Prompt:
Copy every line of the data below exactly as given, except for the pictures.

Start of Block

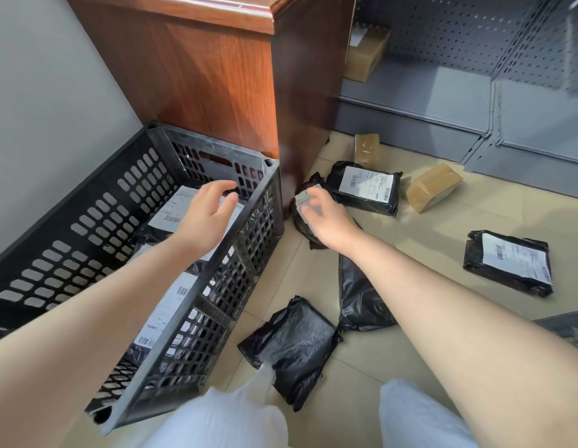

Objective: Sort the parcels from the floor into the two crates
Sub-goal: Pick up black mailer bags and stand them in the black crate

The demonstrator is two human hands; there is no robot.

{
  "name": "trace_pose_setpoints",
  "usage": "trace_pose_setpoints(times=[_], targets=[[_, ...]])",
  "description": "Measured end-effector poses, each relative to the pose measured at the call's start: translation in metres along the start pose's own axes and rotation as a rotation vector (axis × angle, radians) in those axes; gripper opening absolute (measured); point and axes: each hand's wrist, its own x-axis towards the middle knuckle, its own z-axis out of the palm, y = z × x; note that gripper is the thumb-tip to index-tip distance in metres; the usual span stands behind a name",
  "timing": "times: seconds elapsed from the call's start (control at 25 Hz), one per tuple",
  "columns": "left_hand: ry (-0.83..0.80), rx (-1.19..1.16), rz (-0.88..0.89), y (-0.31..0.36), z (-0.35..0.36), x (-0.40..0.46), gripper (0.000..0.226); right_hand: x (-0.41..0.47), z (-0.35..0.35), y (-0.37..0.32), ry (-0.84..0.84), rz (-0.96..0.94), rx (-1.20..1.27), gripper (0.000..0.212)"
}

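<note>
While the small parcel lies by the cabinet foot: it can slip.
Parcel (pixel 305 218): on floor, right hand (pixel 326 218) fingers curled on it.
Left hand (pixel 207 215): wide, empty, over crate (pixel 197 305).
Risk: slippery wrap, weak pinch, drop outside the crate.
</note>
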Motion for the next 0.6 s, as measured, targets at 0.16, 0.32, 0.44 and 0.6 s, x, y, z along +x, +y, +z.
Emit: trace_pose_setpoints(times=[0.16,0.32,0.44,0.6], targets=[[-0.113,0.259,0.114,0.008,0.048,0.005,0.041,0.006,-0.009,0.041,-0.067,0.191,-0.101,0.059],[-0.002,0.779,0.389,-0.007,0.07,0.004,0.044,0.004,-0.019,0.083,-0.146,0.31,-0.193,0.061],[-0.08,1.028,0.552,-0.013,0.085,0.004,0.051,-0.002,-0.026,0.118,-0.177,0.385,-0.266,0.061],[-0.397,0.87,0.346,-0.019,0.131,-0.004,0.057,-0.009,-0.031,0.154,-0.204,0.446,-0.231,0.061]])
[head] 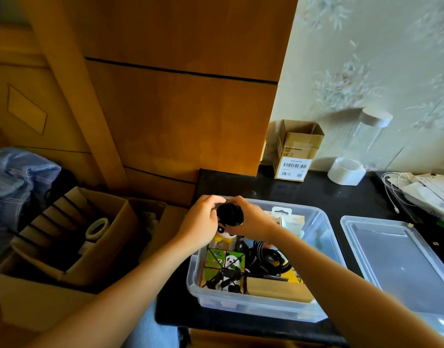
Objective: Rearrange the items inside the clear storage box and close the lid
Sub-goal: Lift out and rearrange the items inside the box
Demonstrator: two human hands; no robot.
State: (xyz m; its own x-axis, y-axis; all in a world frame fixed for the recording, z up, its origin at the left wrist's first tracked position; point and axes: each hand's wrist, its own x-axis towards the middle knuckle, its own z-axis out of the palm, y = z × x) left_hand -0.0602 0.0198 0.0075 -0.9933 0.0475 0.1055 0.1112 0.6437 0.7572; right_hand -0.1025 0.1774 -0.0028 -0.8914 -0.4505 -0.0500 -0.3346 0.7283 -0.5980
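Clear plastic box (324, 249), round black object (229, 214)

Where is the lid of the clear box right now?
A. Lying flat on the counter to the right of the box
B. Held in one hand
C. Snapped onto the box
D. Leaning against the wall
A: the lid lies flat on the dark counter, right of the open clear box.

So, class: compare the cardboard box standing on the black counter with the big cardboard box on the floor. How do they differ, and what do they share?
The small cardboard box stands upright on the black counter by the wall; the large cardboard box sits lower, to the left. The small box carries a white barcode label; none shows on the large box. The large box holds a tape roll; the small box's inside is hidden. Both are brown with open tops.
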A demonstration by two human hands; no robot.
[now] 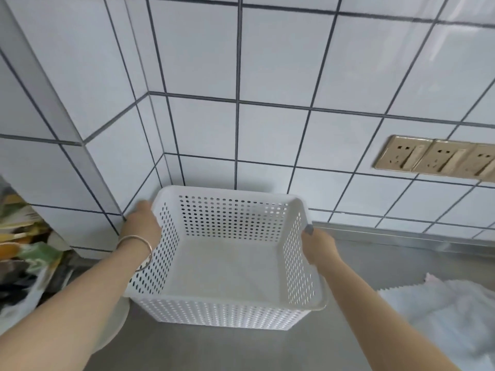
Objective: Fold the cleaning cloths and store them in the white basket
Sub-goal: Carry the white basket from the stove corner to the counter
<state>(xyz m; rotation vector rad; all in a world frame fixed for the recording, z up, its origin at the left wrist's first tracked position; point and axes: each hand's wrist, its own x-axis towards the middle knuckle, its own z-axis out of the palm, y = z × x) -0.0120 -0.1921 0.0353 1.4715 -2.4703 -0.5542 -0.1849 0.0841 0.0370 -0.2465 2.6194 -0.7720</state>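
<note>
Left hand (143, 223) and right hand (318, 243) each grip opposite side rims of the empty white perforated plastic basket (227, 266) over the grey steel counter (241, 349), white crumpled cleaning cloths (442, 317) lying right.

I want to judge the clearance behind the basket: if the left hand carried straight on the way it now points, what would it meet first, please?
Most likely the tiled wall in the corner. The left hand grips the white basket by its side rim and points away from the person; nothing shows between its fingers and the tiles, though depth is hard to judge.

Bare forearms, no sleeves; thin metal bangle (139, 251) on left wrist; dark-painted thumbnail (308, 229) on right.
</note>
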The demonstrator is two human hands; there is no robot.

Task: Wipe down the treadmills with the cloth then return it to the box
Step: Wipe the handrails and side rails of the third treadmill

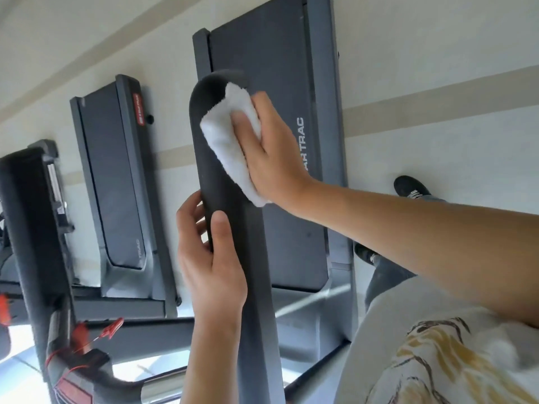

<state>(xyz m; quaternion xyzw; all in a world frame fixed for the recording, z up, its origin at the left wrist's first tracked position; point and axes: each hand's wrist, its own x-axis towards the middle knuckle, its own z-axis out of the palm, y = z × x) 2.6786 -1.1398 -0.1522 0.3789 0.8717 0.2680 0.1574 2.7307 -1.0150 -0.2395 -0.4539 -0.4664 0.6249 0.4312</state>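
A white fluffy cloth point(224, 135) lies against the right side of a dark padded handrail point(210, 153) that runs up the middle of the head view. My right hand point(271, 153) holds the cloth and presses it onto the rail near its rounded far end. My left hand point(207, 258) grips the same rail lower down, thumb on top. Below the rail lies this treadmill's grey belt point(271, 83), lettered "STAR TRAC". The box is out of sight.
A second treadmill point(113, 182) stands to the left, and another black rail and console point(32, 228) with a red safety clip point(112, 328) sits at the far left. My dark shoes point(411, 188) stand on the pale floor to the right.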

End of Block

Result of this task:
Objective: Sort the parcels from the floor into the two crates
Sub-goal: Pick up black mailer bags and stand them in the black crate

The demonstrator is two human hands; there is no robot.

{
  "name": "trace_pose_setpoints",
  "usage": "trace_pose_setpoints(times=[_], targets=[[_, ...]])",
  "description": "Measured end-effector poses, each relative to the pose measured at the call's start: translation in metres along the start pose's own axes and rotation as a rotation vector (axis × angle, radians) in those axes; gripper opening absolute (measured); point and axes: each hand's wrist, its own x-axis towards the middle knuckle, its own z-axis out of the palm, y = z × x; note that gripper is the thumb-tip to index-tip distance in metres; the usual span stands behind a name",
  "timing": "times: seconds elapsed from the call's start (control at 25 Hz), one per tuple",
  "columns": "left_hand: ry (-0.83..0.80), rx (-1.19..1.16), rz (-0.88..0.89), y (-0.31..0.36), z (-0.35..0.36), x (-0.40..0.46), gripper (0.000..0.226); right_hand: x (-0.41..0.47), z (-0.35..0.35), y (-0.37..0.32), ry (-0.84..0.84), rz (-0.96..0.94), rx (-1.20..1.27), gripper (0.000..0.212)"
}

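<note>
While the small parcel lies by the cabinet foot: it can slip.
Parcel (pixel 305 218): on floor, right hand (pixel 326 218) fingers curled on it.
Left hand (pixel 207 215): wide, empty, over crate (pixel 197 305).
Risk: slippery wrap, weak pinch, drop outside the crate.
</note>
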Motion for the next 0.6 s, as measured, targets at 0.16, 0.32, 0.44 and 0.6 s, x, y, z along +x, +y, +z.
Emit: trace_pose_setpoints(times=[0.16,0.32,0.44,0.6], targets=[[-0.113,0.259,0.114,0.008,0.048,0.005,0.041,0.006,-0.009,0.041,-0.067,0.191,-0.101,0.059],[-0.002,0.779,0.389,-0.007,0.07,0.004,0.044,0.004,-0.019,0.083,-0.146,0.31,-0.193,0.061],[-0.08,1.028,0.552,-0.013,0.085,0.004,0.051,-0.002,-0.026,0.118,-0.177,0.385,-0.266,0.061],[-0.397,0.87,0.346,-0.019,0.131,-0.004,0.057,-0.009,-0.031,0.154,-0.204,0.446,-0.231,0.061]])
[head] 
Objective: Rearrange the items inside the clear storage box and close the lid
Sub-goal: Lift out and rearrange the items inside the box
Demonstrator: two human hands; no robot.
State: (xyz m; its own x-axis, y-axis; all in a world frame fixed for the recording, z up, its origin at the left wrist's first tracked position; point and axes: each hand's wrist, its own x-axis towards the middle knuckle, its own z-axis out of the palm, y = z × x) left_hand -0.0602 0.0198 0.0075 -0.9933 0.0475 0.1055 0.1112 0.6437 0.7572; right_hand -0.1025 0.1774 -0.0028 -0.8914 -0.4505 -0.0500 -0.3346 0.7283 -0.5980
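Clear plastic box (324, 249), round black object (229, 214)

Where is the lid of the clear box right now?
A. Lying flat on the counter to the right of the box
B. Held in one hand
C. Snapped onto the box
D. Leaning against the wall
A: the lid lies flat on the dark counter, right of the open clear box.

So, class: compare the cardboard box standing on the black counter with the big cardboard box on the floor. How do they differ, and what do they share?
The small cardboard box stands upright on the black counter by the wall; the large cardboard box sits lower, to the left. The small box carries a white barcode label; none shows on the large box. The large box holds a tape roll; the small box's inside is hidden. Both are brown with open tops.
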A demonstration by two human hands; no robot.
[now] 
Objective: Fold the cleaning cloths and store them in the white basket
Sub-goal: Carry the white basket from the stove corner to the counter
<state>(xyz m; rotation vector rad; all in a world frame fixed for the recording, z up, its origin at the left wrist's first tracked position; point and axes: each hand's wrist, its own x-axis towards the middle knuckle, its own z-axis out of the palm, y = z × x) -0.0120 -0.1921 0.0353 1.4715 -2.4703 -0.5542 -0.1849 0.0841 0.0370 -0.2465 2.6194 -0.7720</state>
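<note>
Left hand (143, 223) and right hand (318, 243) each grip opposite side rims of the empty white perforated plastic basket (227, 266) over the grey steel counter (241, 349), white crumpled cleaning cloths (442, 317) lying right.

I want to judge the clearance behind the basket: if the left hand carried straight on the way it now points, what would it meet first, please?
Most likely the tiled wall in the corner. The left hand grips the white basket by its side rim and points away from the person; nothing shows between its fingers and the tiles, though depth is hard to judge.

Bare forearms, no sleeves; thin metal bangle (139, 251) on left wrist; dark-painted thumbnail (308, 229) on right.
</note>
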The demonstrator is two human hands; there is no robot.

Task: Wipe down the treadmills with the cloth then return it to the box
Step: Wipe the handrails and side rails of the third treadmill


<state>(xyz m; quaternion xyzw; all in a world frame fixed for the recording, z up, its origin at the left wrist's first tracked position; point and axes: each hand's wrist, its own x-axis towards the middle knuckle, its own z-axis out of the palm, y = z × x) 2.6786 -1.1398 -0.1522 0.3789 0.8717 0.2680 0.1574 2.7307 -1.0150 -0.2395 -0.4539 -0.4664 0.6249 0.4312</state>
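A white fluffy cloth point(224, 135) lies against the right side of a dark padded handrail point(210, 153) that runs up the middle of the head view. My right hand point(271, 153) holds the cloth and presses it onto the rail near its rounded far end. My left hand point(207, 258) grips the same rail lower down, thumb on top. Below the rail lies this treadmill's grey belt point(271, 83), lettered "STAR TRAC". The box is out of sight.
A second treadmill point(113, 182) stands to the left, and another black rail and console point(32, 228) with a red safety clip point(112, 328) sits at the far left. My dark shoes point(411, 188) stand on the pale floor to the right.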

That is the complete answer.